Exercise brief — Take each line in the entries below that holds "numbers" and show it.
##### Available data
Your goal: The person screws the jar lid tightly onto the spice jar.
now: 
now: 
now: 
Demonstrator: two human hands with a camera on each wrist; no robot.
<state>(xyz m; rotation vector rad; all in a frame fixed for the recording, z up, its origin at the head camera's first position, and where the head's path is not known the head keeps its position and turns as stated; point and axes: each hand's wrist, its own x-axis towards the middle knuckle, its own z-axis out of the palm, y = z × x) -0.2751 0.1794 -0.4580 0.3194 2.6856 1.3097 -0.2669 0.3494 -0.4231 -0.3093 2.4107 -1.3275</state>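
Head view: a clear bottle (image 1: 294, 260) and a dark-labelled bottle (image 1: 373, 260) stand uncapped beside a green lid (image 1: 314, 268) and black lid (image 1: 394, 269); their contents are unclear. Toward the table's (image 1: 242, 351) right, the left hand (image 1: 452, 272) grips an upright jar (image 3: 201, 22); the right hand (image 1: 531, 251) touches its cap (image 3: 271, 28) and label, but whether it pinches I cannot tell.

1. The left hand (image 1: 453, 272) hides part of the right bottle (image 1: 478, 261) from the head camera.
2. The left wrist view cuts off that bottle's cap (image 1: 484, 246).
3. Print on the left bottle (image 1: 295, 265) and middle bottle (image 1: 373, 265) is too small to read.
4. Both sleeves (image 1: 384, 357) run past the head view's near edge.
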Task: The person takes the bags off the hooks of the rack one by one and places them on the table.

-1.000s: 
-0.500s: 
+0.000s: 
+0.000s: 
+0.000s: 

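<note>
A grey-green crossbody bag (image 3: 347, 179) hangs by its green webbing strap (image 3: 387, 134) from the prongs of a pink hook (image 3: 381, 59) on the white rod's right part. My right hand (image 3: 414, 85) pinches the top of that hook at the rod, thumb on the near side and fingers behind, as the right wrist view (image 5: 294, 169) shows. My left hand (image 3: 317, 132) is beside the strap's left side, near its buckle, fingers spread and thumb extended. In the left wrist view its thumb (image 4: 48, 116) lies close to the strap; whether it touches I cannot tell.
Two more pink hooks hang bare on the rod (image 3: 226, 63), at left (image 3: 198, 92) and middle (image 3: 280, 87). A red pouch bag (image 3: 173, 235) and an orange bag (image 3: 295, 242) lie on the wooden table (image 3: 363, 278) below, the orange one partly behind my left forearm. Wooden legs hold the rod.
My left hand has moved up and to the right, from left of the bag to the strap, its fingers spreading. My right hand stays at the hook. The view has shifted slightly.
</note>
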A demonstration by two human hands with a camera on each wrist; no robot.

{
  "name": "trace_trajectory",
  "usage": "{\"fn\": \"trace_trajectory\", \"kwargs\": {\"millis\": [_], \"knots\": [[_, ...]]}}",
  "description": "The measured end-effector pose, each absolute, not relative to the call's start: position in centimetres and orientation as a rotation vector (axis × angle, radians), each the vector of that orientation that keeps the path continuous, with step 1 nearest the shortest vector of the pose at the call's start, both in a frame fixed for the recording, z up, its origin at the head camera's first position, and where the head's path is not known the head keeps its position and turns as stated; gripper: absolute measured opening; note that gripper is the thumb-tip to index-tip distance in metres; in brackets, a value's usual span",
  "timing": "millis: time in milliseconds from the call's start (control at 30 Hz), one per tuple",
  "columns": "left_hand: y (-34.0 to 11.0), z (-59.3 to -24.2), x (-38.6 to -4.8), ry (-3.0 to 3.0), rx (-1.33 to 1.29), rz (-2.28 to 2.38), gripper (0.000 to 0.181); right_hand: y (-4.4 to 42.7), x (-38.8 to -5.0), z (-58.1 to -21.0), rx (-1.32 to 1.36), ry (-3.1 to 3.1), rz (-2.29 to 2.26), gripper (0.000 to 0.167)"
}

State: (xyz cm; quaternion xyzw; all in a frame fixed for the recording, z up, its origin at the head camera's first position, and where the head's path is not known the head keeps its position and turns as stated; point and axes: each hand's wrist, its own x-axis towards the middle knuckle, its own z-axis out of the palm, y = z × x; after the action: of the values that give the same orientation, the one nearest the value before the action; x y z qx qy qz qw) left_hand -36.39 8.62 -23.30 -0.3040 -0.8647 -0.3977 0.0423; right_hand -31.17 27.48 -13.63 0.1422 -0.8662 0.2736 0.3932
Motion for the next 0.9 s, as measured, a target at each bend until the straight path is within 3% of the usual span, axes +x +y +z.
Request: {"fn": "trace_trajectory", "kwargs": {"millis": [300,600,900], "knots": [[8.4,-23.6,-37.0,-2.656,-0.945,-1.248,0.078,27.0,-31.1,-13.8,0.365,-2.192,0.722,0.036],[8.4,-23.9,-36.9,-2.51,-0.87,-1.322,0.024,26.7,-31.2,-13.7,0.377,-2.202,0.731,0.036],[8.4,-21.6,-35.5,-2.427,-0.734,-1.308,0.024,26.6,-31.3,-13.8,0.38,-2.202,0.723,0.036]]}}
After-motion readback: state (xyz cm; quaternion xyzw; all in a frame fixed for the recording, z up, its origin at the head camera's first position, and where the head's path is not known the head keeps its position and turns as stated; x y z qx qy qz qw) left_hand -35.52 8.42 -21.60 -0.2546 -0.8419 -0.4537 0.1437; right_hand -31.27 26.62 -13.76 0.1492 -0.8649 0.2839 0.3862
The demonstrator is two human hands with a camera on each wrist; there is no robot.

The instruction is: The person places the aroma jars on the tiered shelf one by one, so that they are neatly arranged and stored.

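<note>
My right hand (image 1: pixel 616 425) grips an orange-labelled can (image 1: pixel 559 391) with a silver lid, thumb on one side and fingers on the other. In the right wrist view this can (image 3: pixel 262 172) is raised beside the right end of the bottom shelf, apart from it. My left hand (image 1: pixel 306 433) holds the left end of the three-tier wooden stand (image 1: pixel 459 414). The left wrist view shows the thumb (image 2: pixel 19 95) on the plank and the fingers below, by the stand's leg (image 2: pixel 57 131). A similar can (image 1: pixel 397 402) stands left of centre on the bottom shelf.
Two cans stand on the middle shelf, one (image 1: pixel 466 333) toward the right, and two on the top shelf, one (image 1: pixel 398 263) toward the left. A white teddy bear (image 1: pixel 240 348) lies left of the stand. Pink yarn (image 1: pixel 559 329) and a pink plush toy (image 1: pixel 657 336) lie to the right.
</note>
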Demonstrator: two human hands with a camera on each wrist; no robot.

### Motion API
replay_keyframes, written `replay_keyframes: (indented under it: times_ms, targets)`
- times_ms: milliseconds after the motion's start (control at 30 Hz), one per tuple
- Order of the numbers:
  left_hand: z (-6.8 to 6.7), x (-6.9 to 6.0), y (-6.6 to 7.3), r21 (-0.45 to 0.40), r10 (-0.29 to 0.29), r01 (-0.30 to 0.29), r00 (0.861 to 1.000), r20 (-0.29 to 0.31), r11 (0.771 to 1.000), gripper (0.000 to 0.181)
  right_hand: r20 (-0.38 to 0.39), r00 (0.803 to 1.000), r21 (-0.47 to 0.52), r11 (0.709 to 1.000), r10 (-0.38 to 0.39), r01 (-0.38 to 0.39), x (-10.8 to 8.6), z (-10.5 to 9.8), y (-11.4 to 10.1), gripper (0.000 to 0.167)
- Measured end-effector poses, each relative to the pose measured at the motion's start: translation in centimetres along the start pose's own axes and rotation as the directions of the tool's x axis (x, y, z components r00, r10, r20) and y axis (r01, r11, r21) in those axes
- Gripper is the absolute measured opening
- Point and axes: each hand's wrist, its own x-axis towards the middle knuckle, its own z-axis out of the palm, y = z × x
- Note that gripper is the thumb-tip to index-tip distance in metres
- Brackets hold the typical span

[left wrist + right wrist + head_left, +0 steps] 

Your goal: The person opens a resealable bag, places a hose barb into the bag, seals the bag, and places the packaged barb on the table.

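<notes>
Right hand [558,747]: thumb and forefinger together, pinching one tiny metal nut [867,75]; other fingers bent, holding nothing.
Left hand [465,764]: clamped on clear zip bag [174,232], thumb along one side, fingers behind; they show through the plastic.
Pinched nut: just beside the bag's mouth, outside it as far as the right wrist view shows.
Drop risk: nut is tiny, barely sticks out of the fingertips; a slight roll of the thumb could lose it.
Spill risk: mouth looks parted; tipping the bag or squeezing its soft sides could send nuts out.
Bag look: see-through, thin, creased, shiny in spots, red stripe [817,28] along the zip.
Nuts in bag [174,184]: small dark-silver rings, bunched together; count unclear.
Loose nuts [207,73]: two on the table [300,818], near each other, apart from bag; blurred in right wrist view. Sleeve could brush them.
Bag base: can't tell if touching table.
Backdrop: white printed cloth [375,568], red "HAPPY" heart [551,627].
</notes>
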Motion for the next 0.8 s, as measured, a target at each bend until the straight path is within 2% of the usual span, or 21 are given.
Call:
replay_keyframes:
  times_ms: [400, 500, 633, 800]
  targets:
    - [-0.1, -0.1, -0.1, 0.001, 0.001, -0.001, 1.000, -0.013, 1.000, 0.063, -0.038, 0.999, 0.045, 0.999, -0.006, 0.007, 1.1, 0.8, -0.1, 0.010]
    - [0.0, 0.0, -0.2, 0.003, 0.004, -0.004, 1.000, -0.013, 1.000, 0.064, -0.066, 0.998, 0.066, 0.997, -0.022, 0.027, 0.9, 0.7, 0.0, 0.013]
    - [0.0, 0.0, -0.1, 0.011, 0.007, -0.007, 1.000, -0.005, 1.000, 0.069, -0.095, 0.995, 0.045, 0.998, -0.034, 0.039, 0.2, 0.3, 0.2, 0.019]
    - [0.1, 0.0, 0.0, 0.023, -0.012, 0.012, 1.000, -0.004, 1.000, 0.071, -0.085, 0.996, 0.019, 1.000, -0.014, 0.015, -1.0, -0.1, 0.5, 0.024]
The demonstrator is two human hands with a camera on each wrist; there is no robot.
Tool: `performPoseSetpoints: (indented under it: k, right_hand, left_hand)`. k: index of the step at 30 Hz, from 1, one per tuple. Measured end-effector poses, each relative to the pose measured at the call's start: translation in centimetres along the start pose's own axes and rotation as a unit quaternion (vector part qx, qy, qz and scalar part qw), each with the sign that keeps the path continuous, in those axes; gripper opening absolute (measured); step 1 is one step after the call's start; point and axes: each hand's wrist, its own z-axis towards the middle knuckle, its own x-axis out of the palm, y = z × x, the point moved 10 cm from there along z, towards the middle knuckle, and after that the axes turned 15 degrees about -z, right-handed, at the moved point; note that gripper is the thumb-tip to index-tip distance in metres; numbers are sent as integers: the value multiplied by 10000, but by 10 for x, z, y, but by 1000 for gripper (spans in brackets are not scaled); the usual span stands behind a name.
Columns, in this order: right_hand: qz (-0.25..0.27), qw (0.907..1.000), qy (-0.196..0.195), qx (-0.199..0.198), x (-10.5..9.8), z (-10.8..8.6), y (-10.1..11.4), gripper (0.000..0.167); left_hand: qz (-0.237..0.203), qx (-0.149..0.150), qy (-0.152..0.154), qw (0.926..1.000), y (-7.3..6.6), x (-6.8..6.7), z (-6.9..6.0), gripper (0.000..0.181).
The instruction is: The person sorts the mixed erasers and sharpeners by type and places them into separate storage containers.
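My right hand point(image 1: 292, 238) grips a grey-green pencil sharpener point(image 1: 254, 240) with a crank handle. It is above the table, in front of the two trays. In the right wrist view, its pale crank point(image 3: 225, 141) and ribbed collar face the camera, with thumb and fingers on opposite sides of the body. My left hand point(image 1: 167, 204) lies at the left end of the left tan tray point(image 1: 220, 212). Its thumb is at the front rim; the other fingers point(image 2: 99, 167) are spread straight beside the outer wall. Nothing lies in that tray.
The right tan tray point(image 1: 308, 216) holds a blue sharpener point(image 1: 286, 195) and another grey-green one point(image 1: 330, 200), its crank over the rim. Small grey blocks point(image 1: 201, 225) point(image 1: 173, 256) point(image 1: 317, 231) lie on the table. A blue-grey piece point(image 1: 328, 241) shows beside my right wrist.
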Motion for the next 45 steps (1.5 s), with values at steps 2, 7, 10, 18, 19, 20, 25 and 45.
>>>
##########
Solution to the exercise —
- Order of the numbers:
Tool: `performPoseSetpoints: (indented under it: k, right_hand, left_hand)`. k: index of the step at 30 Hz, from 1, one per tuple. Measured end-effector poses, each relative to the pose measured at the call's start: translation in centimetres along the start pose's own axes and rotation as a unit quaternion (vector part qx, qy, qz and scalar part qw), each with the sign that keeps the path continuous, in those axes; gripper opening absolute (measured); step 1 is one step after the call's start; point and axes: each hand's wrist, its own z-axis towards the middle knuckle, its own x-axis out of the palm, y = z × x, the point moved 10 cm from there along z, towards the middle knuckle, and after that the axes turned 15 degrees about -z, right-handed, at the moved point; note that gripper is the thumb-tip to index-tip distance in metres; numbers are sent as integers: the value multiplied by 10000, but by 10 for x, z, y, but by 1000 for gripper (spans in brackets are not scaled); the usual span stands behind a name.

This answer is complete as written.